A red block for example indicates a fragmented file - I have fragmented files according to the statistic but not according to the picture of the blocks.


----------



## krs (Mar 18, 2005)

I "played" a bit more with this application.
Turns out you can grab the two triangles at the left of the bar and drag them across.
So I assume the bottom bar shows the whole hard drive and the part above only a small fraction, where ever the triangles are.
So according to this now, I have a huge number of fragmented files, well maybe sectors not files which is what I assume the blocks are.
iDefrag really needs a basic user manual. I remember now that I tried that application a while back and got frustrated because one constantly had to guess what the picture meant.


----------



## screature (May 14, 2007)

I thought I would chime in on this.

I'm not going to put up any charts, graphs, tech specs etc., just speak from anecdotal experience.

I had heard all the same things about the wonders of OSX working behind the scenes so no defraging of your hard drives was necessary. Cool, I thought. Time went on and I started noticing performance drops bit by bit over time. I ran various "cleanup" apps and no improvement. Hmm, I thought what else could be the culprit? Well if this was a PC I would defrag it, but I am running OSX and don't need to. Time went on and I just couldn't live with the slow down any longer and in my poking around the net for possible culprits I stumbled on iDefrag.

What's this?! A defragger for OSX? Why? OSX doesn't need to be defragged! I read the Info section on their website and I thought, hell $35, if it works it is worth it.

Downloaded it, installed it, ran it. I got my old system back! It was as fast as ever, seemed (impossible?) even faster.

From a real world personal perspective, I can tell you that fragmentation DOES occur with OSX and it CAN matter and slow your system down. It takes so little to do it, why wouldn't you? 

For the naysayers, if you want to continue to have your "faith" in OSX, then go right ahead. And it is faith because it is based on belief, not having defragged your systems how would you KNOW that it doesn't make a difference.


----------



## zlinger (Aug 28, 2007)

screature said:


> I thought I would chime in on this.
> 
> I'm not going to put up any charts, graphs, tech specs etc., just speak from anecdotal experience.
> 
> ...


You couldn't have said it better. When I purchased my MBA with HDD, I was concerned with performance; especially months later when the system started to slow. But now it is running as good, if not better then when I bought it!

It is almost as if Apple is not optimizing OSX to ensure peak performance by limiting hard disk maintenance tasks to a limited routines within a set specification. It is kind of similar to limits put on processors for optimizing frequency and voltage. 
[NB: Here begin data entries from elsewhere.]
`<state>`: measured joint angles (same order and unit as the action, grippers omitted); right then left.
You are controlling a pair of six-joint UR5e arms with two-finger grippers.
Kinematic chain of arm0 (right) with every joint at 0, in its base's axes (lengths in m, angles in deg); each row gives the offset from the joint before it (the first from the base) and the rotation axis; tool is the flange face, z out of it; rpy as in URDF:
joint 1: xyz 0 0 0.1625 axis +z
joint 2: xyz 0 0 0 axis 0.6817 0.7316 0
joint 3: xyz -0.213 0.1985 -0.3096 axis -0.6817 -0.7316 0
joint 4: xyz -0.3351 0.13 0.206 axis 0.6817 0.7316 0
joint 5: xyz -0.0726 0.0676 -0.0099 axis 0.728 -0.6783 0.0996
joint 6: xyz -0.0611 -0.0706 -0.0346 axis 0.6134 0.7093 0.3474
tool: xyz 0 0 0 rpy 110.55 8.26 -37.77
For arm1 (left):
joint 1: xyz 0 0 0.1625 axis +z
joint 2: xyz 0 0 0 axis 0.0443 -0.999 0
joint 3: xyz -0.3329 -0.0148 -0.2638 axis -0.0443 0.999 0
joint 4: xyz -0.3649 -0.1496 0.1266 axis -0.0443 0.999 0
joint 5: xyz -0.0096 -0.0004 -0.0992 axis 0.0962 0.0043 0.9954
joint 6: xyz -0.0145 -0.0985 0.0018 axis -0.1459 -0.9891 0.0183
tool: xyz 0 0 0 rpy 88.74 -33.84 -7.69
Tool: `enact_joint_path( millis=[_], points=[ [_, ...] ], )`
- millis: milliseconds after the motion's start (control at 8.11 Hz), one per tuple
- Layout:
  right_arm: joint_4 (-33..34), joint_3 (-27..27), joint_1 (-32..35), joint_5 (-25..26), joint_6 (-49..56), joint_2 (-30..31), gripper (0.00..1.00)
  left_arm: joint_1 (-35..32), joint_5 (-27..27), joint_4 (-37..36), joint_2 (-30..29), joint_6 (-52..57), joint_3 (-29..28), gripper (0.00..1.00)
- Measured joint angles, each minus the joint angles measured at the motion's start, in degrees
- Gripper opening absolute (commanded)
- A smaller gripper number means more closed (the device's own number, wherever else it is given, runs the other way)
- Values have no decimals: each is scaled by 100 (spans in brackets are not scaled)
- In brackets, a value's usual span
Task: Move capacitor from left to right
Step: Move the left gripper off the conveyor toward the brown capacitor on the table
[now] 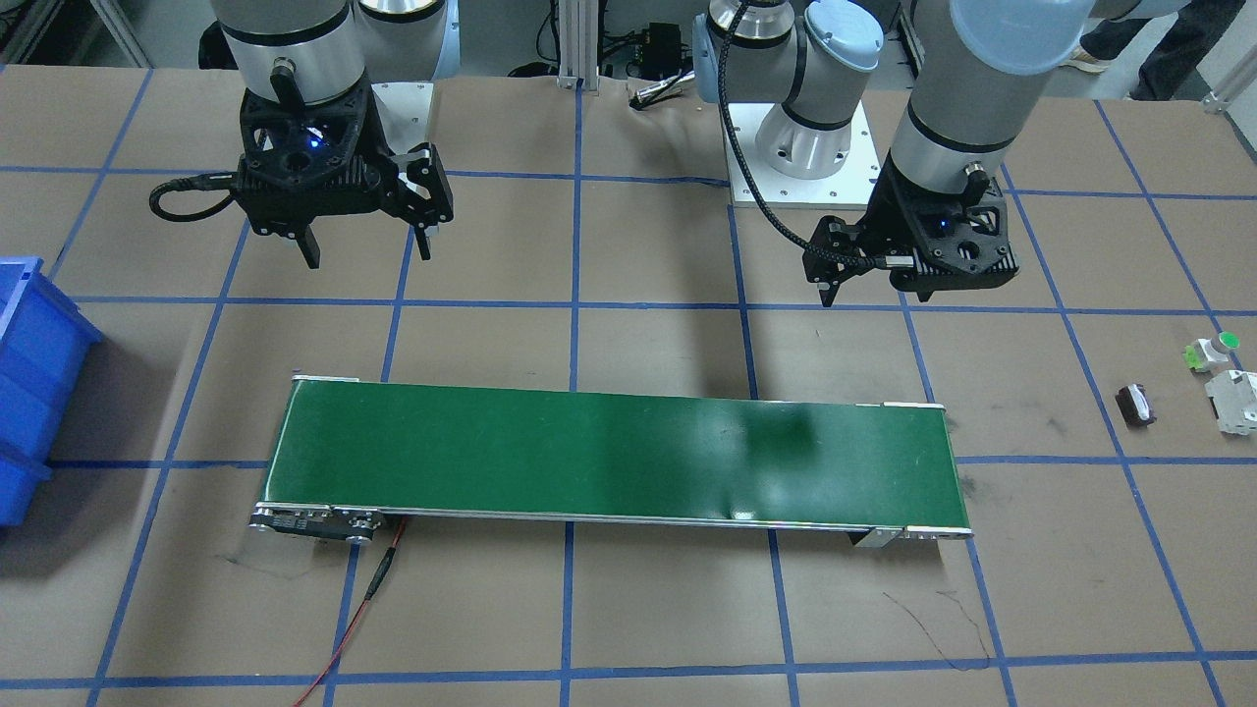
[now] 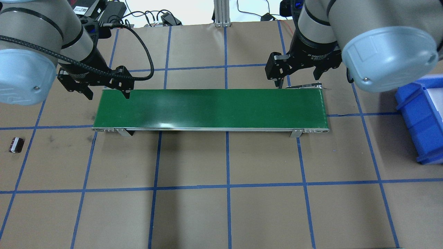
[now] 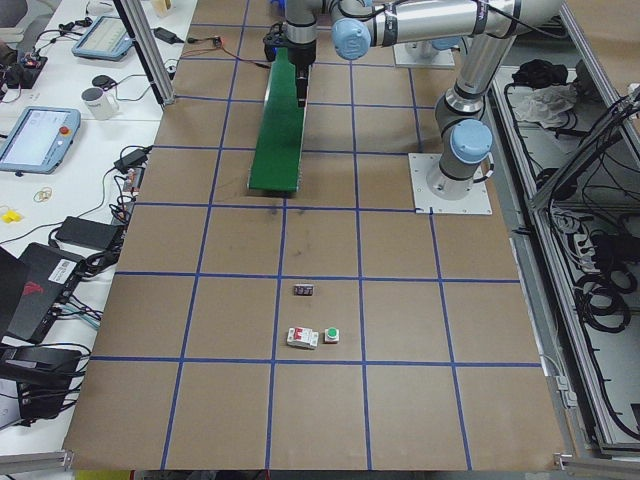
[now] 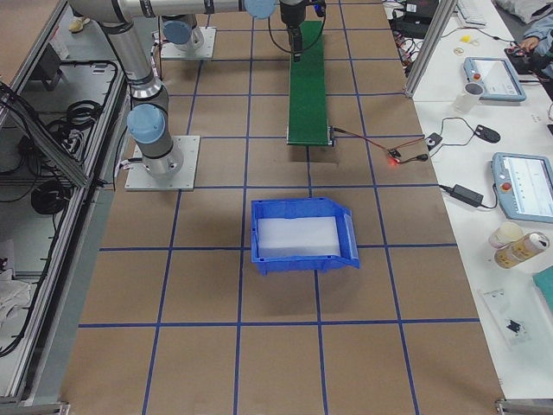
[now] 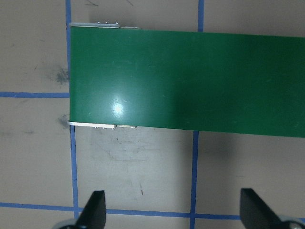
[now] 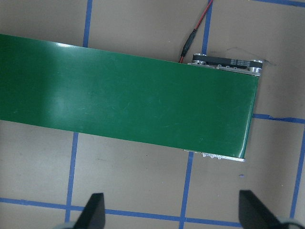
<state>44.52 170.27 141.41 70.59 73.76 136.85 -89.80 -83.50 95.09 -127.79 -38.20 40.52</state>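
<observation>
Right now L gripper (image 5: pixel 174 210) jaws are spread wide, nothing btwn them, touching nothing. R gripper (image 6: pixel 171 210) is the same: fingers far apart, empty. Blue bin (image 4: pixel 302 262) sits on the table beyond the conveyor's (image 2: pixel 211 109) R end, w/ only a pale white surface showing inside. Both arms hang w/ grippers pointing down, L by the conveyor's L end, R by its R end, clear of the belt. The capacitor (image 1: pixel 1136 405) lies on the paper well past the conveyor's L end, near a white part w/ green cap (image 1: pixel 1213 349) and a white-grey block (image 1: pixel 1232 401).
</observation>
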Motion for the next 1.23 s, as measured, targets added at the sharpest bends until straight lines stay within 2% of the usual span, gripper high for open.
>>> enact_joint_path(
  millis=[493,616,863,1110,1233],
  points=[
    [0,1,0,-2,0,0,100,168,-72,13,-5,72,-30,100],
    [0,1,0,-1,1,-1,100,486,-82,5,-13,162,-42,100],
    [0,1,0,0,12,-3,100,1541,-82,-52,-123,808,-37,100],
    [0,1,0,0,17,-1,100,2669,-73,-336,-570,1484,-29,100],
    [0,1,0,0,18,0,100,3157,-67,-715,-873,2086,-13,100]
  ],
)
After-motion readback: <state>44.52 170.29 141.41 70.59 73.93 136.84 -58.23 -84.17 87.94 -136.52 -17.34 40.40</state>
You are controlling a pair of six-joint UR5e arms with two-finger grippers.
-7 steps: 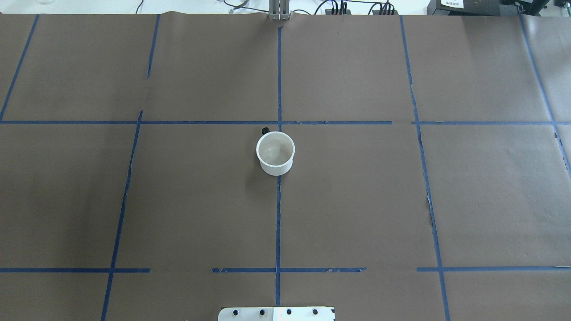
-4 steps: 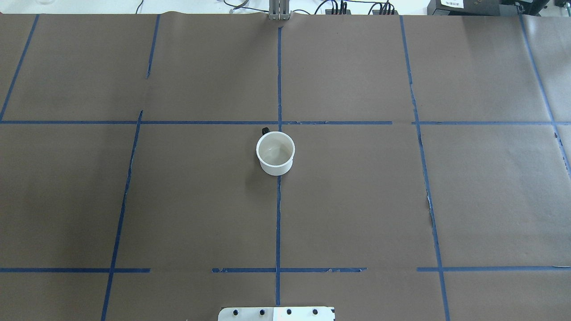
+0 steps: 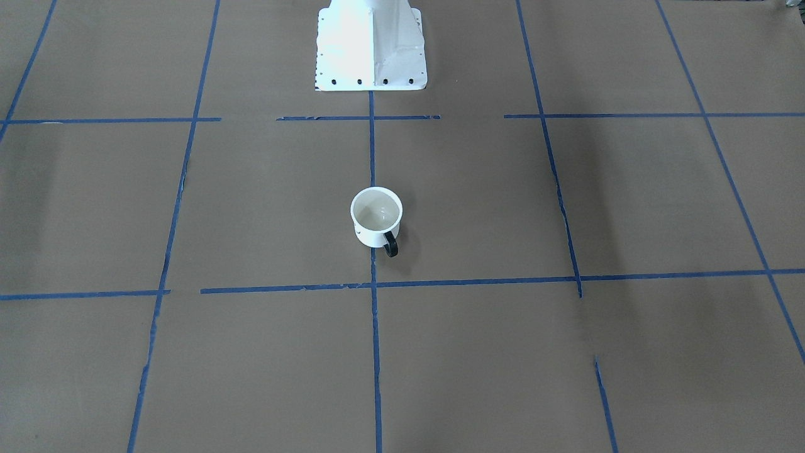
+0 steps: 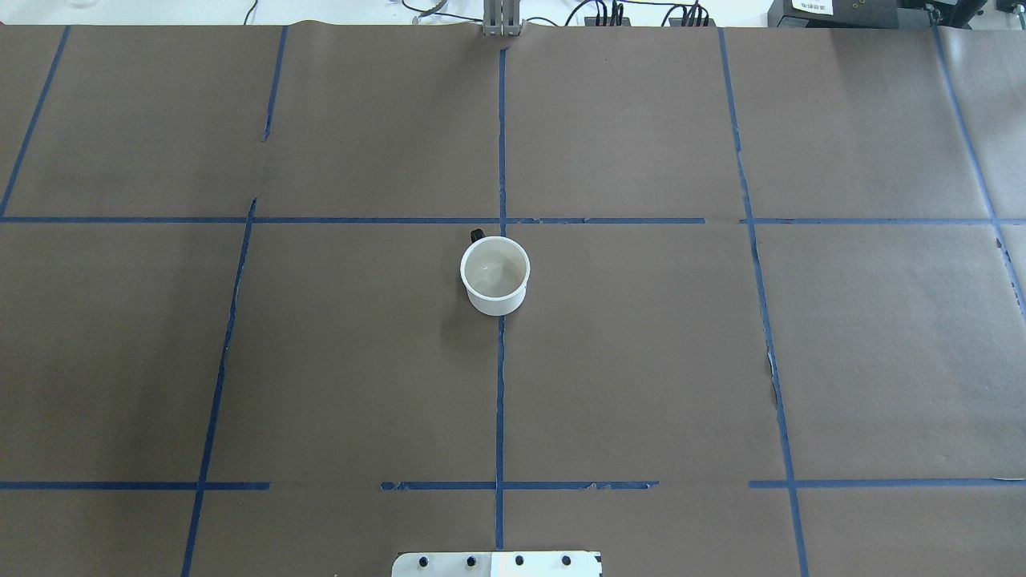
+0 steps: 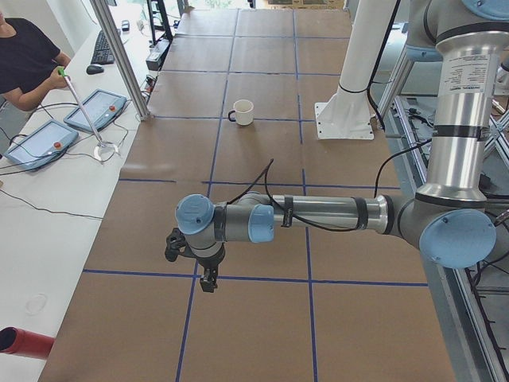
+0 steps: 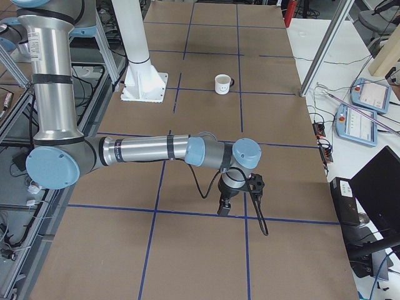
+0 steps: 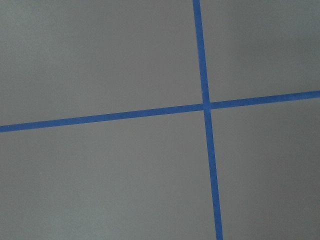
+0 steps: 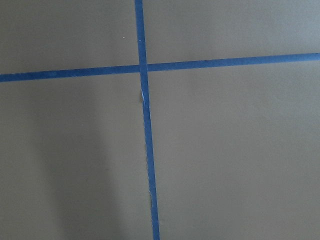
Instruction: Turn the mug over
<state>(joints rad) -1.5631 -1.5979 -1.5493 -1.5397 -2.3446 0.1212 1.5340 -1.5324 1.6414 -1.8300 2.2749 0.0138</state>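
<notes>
The white mug (image 4: 495, 276) stands upright, mouth up, at the middle of the table, its black handle on the far side. It also shows in the front-facing view (image 3: 376, 218), the left view (image 5: 242, 112) and the right view (image 6: 222, 84), where the smiley face shows. My left gripper (image 5: 207, 282) hangs over the table's left end, far from the mug. My right gripper (image 6: 224, 209) hangs over the right end, also far off. Neither shows in a view that tells open from shut. Both wrist views show only paper and tape.
Brown paper (image 4: 641, 361) with blue tape lines covers the table. The white robot base plate (image 4: 497, 564) sits at the near edge. A person (image 5: 24, 60) sits at a side table with control pendants (image 5: 40, 143). More pendants (image 6: 359, 122) lie beyond the right end.
</notes>
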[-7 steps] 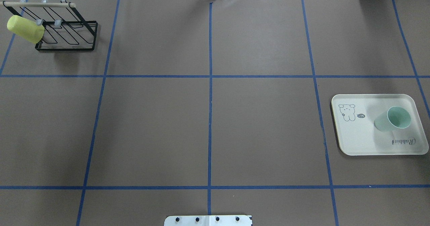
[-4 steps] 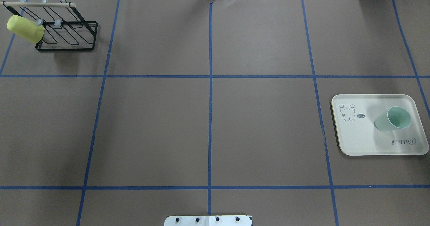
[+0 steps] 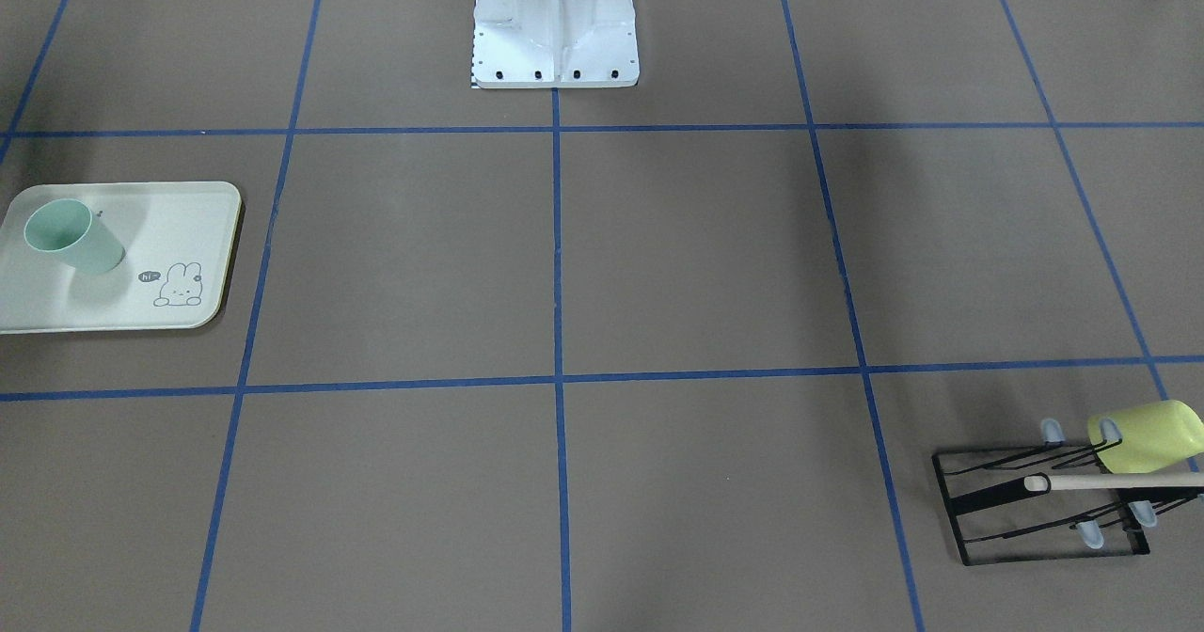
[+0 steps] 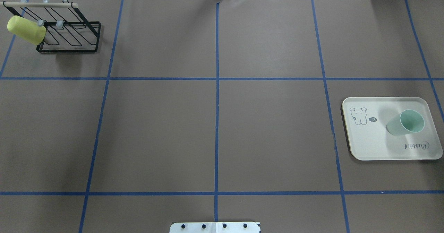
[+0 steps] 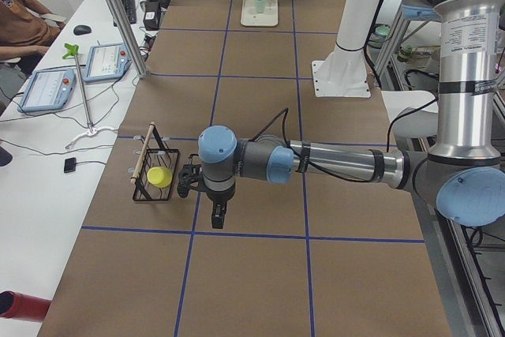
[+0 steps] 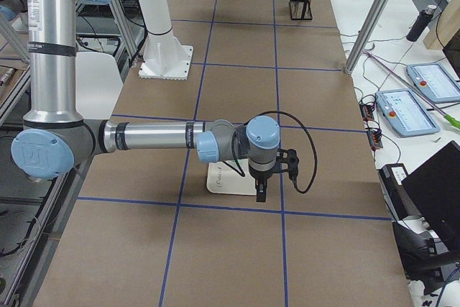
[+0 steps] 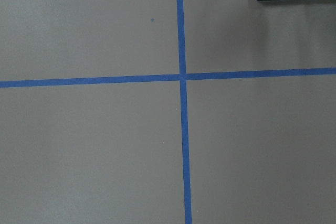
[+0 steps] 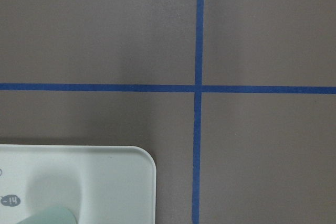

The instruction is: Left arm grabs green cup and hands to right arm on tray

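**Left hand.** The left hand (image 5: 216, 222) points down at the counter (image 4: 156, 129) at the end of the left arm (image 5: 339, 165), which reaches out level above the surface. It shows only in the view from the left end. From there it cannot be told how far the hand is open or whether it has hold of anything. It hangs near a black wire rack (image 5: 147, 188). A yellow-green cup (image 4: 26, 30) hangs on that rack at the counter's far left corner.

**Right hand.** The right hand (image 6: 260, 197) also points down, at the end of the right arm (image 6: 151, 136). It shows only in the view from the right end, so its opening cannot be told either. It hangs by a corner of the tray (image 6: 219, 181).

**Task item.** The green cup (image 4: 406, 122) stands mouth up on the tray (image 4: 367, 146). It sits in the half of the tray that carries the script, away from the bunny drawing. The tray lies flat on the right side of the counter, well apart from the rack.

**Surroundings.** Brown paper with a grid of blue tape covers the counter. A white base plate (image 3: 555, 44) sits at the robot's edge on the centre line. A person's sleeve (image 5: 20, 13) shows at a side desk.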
They need to at least include better system maintenance tools. But I guess then it is no longer an easy to use computer since then users will need to think of these tasks.


----------



## krs (Mar 18, 2005)

> From a real world personal perspective, I can tell you that fragmentation DOES occur with OSX and it CAN matter and slow your system down. It takes so little to do it, why wouldn't you?


Probably because nobody likes to buy a pig in a poke.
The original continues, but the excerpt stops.